GTI

GTI is a graph-based trajectory imputation approach for trajectory data completion. GTI relies on ``mutual information'' of the aggregated knowledge of all input sparse trajectories to impute the missing data for each single one of them. GTI can act as a pre-processing step for any trajectory data management system or trajectory-based application, as it takes raw sparse trajectory data as its input and outputs dense imputed trajectory data that significantly increase the accuracy of different systems that consume trajectory data. We evaluate GTI on junction-scale as well as city-scale real datasets. In addition, GTI is used as a pre-processing step in multiple trajectory-based applications and it boosts the accuracy across these applications compared with the state-of-the-art work.

Input

The input is a folder containing the sparse trajectories that we want to be imputed. Each sparse trajectory is a CSV file containing the following metadata:

car_id, latitude, longitude, timestamp

We have included two sample datasets, one at data/chicago_250 which is artificially sparsified by us every 250 meters, and one at data/nyc that only has a pickup and dropoff location for each trip, collected from https://www.kaggle.com/competitions/nyc-taxi-trip-duration/data.

Running GTI

GTI has 3 steps to generate an imputation. Namely generating the RoW graph, running the graph on a Go server, and then querying for imputations. Below we show a general workflow:

python build_row_graph.py

Note that in lines 15 and 16 you need to define the location of the input dataset and the preferred output results.
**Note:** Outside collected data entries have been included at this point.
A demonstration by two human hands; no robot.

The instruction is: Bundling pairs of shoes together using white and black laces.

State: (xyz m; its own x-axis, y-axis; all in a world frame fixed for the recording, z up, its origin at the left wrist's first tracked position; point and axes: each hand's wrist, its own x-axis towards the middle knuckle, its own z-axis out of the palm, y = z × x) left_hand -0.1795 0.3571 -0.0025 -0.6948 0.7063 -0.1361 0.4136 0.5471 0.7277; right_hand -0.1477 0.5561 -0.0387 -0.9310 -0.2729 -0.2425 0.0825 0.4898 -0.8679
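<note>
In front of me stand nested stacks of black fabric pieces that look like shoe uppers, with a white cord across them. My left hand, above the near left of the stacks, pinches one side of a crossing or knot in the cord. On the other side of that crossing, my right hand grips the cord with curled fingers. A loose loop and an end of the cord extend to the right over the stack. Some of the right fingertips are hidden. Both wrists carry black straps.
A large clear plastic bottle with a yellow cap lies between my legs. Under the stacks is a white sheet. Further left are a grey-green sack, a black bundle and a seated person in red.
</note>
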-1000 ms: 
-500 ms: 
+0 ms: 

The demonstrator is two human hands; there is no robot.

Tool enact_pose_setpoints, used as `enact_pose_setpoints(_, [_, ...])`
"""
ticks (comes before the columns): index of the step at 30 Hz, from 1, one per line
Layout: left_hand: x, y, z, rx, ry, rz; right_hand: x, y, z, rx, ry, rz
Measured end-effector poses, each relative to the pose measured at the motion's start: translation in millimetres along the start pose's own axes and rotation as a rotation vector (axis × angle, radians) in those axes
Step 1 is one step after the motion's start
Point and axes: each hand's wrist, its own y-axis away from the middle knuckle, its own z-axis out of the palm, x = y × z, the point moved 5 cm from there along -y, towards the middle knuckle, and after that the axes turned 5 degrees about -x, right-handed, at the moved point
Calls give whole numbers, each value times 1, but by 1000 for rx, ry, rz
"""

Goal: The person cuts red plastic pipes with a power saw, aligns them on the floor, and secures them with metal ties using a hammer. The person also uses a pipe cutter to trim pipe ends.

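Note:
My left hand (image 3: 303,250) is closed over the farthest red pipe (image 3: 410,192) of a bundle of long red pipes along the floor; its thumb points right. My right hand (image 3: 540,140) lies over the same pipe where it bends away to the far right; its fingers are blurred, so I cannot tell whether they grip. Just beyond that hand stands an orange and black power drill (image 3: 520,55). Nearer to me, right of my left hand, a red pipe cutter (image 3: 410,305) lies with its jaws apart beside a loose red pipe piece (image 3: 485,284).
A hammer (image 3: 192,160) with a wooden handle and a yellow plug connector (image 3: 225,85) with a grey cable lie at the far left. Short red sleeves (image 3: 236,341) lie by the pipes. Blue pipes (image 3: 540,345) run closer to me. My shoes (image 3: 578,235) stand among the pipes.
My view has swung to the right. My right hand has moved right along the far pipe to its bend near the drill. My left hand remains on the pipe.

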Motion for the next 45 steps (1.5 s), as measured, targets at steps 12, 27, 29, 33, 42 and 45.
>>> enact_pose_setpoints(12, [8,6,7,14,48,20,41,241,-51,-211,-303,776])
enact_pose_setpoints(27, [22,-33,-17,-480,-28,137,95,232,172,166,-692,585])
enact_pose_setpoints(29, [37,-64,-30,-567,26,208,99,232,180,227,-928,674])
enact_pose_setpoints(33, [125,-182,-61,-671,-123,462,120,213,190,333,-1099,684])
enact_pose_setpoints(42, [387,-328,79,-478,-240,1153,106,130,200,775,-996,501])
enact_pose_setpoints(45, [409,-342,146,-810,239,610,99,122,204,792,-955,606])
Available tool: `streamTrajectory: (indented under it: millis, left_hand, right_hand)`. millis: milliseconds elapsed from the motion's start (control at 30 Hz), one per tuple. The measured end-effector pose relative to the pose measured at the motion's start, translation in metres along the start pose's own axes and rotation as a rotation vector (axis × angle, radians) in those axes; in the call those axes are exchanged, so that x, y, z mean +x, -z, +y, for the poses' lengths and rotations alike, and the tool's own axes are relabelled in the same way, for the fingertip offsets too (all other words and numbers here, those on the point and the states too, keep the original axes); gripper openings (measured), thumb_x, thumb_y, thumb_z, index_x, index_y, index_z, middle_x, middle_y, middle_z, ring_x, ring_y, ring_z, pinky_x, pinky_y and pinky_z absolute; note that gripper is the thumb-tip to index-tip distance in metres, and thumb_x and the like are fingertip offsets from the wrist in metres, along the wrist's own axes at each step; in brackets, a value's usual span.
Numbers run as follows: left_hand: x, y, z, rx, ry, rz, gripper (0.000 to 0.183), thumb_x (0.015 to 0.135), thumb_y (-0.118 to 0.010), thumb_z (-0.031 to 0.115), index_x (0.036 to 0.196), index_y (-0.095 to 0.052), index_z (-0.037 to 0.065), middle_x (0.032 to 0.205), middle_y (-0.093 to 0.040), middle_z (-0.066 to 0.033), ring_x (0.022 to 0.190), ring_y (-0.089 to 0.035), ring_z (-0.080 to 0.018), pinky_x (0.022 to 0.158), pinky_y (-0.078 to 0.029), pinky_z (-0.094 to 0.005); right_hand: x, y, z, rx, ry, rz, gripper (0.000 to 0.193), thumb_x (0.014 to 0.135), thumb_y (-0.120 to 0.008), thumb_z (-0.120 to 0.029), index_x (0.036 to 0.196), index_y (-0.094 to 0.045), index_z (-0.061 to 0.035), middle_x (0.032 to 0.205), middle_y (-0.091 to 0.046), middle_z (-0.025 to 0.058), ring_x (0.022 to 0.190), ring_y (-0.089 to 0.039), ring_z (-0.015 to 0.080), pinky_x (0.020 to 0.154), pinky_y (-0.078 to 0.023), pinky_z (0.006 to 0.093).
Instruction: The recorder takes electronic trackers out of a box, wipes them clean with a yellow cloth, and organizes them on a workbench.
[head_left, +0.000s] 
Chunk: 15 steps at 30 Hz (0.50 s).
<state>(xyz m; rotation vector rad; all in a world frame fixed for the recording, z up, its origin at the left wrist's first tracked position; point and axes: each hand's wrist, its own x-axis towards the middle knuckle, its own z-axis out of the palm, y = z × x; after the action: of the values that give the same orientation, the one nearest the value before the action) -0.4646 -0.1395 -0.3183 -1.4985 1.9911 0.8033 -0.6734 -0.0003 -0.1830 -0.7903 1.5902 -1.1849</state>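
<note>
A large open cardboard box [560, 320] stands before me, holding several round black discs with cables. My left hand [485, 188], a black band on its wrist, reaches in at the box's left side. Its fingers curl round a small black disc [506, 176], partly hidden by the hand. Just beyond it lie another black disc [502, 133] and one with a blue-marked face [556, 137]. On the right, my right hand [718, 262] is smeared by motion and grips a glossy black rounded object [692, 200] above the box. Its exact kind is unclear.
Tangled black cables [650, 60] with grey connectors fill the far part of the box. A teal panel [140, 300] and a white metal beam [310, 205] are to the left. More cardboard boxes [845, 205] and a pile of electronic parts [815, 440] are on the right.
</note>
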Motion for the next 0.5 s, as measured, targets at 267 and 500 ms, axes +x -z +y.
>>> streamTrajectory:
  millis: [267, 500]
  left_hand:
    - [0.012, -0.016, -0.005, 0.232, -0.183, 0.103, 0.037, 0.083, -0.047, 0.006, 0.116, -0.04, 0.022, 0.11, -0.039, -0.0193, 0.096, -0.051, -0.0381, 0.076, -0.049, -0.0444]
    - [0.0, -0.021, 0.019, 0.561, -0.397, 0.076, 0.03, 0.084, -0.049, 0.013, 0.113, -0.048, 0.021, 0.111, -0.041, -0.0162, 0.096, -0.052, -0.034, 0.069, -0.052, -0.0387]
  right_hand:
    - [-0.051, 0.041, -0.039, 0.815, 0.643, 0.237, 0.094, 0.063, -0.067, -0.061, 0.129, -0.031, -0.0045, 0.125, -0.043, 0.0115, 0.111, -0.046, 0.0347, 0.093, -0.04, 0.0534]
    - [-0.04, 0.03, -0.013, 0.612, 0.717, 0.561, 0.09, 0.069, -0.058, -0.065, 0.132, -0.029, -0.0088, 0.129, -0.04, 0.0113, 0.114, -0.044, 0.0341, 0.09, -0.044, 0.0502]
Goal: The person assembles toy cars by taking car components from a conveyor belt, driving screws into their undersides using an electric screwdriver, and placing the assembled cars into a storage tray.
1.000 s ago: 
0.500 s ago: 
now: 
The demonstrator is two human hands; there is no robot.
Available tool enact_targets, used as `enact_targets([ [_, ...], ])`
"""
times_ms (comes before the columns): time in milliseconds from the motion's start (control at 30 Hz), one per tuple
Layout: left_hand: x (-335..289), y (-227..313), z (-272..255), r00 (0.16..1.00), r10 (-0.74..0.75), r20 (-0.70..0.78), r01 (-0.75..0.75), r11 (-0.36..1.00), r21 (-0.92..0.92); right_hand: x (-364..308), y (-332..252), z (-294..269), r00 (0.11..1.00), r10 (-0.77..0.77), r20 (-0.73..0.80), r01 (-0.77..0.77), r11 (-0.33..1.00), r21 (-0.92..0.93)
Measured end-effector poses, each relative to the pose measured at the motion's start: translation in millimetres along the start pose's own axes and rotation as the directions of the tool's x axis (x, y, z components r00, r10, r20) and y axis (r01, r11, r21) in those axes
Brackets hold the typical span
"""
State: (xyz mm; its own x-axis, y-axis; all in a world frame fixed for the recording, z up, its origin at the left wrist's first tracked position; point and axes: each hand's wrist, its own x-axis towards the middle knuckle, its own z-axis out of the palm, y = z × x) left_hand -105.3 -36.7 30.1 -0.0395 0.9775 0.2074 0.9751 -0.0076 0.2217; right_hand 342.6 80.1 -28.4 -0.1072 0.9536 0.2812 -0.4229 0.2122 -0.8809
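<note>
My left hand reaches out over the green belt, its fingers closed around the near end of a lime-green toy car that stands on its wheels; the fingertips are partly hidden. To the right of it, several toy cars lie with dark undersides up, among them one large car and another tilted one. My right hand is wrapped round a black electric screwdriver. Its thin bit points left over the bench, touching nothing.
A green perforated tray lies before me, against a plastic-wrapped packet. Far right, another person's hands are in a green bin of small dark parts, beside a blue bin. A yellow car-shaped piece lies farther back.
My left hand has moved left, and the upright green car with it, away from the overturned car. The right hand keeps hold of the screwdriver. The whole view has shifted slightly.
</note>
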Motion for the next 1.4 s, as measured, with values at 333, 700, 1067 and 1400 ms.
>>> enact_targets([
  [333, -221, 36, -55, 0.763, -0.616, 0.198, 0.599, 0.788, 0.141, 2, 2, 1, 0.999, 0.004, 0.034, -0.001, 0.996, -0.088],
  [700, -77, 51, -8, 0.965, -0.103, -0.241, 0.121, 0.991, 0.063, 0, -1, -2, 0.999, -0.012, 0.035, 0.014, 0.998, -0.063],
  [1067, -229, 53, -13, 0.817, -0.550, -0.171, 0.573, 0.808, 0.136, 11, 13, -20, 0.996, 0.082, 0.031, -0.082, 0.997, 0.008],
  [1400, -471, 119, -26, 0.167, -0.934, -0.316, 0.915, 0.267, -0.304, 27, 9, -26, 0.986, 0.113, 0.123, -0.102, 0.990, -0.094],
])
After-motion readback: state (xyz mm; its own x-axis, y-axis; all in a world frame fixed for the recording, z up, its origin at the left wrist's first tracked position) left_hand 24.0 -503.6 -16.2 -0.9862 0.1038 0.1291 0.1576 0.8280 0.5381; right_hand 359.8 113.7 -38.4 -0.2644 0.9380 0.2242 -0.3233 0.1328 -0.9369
After that is finished, make sure that centroids.txt, edges.txt, edges_go.txt are created in the output folder.

In one terminal run the go server listening at some port (i.e 3333):

go run routing_distance.go 3333

In another terminal run the interpolation sending requests at the same port (3333):

python interpolate_and_refine.py 3333

Note that in lines 117, 119, 122, 125, and 126 you can manually change the location of your input/output trajectories.

Output

The output of interpolate_and_refine.py will be a folder in the output folder named GTI where the GTI imputation and the corresponding timestamps are stored and another GTI_refined folder where the imputed trajectories have been refined as per the best-fit algorithm described in the paper.